Fabrication of the Orion spacecraft slated for the first Exploration Flight Test continues at the Michoud Assembly Facility in New Orleans. After completion of weld operation, the Orion spacecraft will be sent to Kennedy Space Center’s Operations & Checkout Facility this summer for continued processing through final assembly and testing.
Orion’s Testing and Verification program continues to validate hardware and software integration, test subsystems and refine production operations to ensure the Orion team builds the safest, most reliable spacecraft possible to successfully execute a series of increasingly challenging human exploration missions on the path to Mars.
See the latest developments in NASA’s new video entitled “Orion: From Factory to Flight”
About Orion:
Lockheed Martin is the prime contractor to NASA for the Orion Multi-Purpose Crew Vehicle, the nation’s first interplanetary spacecraft designed to carry astronauts beyond low Earth orbit on long-duration, deep-space missions to destinations such as asteroids, Lagrangian Points or the moon. When paired with additional propulsion and life support systems, Orion will eventually be able to take humans to Mars.
Lockheed Martin leads the Orion industry team which includes major subcontractors as well as a nationwide network of minor subcontractors and small businesses. In addition, Lockheed Martin contracts with hundreds of small and disadvantaged business suppliers across the United States through an expansive supply chain network. There are approximately 3,000 people who work on the Orion program nationwide, including contractors, civil servants, subcontractors, suppliers and small businesses.
Lockheed Martin’s major subcontractors United Space Alliance, Aerojet, ATK, Honeywell and Hamilton Sundstrand, bring to bear the nation's premier human space flight and exploration expertise in the development of NASA's next generation crew transportation system. Our collective expertise spanning five decades in large-scale systems integration, planetary exploration, human space flight systems and operations, launch vehicles, military aircraft, and autonomous flight systems provides a critical foundation for NASA's new era of space exploration.
This state-of-the-art spacecraft provides a solution that is highly extensible for those future missions.
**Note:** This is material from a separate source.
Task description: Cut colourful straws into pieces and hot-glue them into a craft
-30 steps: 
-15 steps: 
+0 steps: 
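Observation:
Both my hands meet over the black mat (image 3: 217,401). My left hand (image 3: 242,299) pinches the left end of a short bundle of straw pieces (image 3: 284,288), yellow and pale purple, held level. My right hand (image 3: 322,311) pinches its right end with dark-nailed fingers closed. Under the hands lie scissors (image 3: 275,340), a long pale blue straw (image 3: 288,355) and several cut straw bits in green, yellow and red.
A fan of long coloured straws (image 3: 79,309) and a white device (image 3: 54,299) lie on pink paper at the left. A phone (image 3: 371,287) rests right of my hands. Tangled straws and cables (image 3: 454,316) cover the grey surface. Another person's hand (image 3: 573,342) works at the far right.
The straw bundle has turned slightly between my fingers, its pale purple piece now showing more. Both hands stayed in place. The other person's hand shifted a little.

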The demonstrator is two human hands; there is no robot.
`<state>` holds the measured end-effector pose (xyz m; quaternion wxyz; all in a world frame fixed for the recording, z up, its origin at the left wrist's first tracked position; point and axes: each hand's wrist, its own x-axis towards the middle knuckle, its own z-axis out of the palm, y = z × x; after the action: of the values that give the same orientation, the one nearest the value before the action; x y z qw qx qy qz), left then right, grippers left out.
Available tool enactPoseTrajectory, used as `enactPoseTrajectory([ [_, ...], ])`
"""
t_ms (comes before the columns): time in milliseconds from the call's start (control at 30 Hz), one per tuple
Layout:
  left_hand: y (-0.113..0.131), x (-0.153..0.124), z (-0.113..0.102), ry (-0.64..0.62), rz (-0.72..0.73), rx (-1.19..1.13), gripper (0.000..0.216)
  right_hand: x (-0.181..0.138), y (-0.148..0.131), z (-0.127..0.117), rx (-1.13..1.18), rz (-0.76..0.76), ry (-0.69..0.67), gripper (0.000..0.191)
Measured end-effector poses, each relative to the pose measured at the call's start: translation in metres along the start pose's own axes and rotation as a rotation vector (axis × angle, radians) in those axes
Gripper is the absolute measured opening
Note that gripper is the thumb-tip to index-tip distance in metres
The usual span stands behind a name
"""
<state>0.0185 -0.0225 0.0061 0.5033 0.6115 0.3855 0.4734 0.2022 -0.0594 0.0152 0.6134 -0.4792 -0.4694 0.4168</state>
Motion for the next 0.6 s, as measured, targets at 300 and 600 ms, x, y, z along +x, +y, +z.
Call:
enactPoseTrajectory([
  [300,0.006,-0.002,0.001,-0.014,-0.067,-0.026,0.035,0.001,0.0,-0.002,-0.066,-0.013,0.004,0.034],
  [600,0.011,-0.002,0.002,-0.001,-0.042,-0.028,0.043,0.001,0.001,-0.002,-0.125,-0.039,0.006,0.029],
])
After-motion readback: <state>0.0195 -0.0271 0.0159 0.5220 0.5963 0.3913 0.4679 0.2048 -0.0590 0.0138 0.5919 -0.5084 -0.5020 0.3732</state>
This 21st century spacecraft design:
- Focuses first and foremost on crew safety and spacecraft survivability
- Provides safe ascent abort with no black zones
- Enables safe abort opportunities during all mission phases
- Provides the crossrange needed for nominal recovery on land
Benefits from a premier industry team that over the past fifty years has partnered with NASA to design, develop and successfully return the only deep space capsule missions since the Apollo era.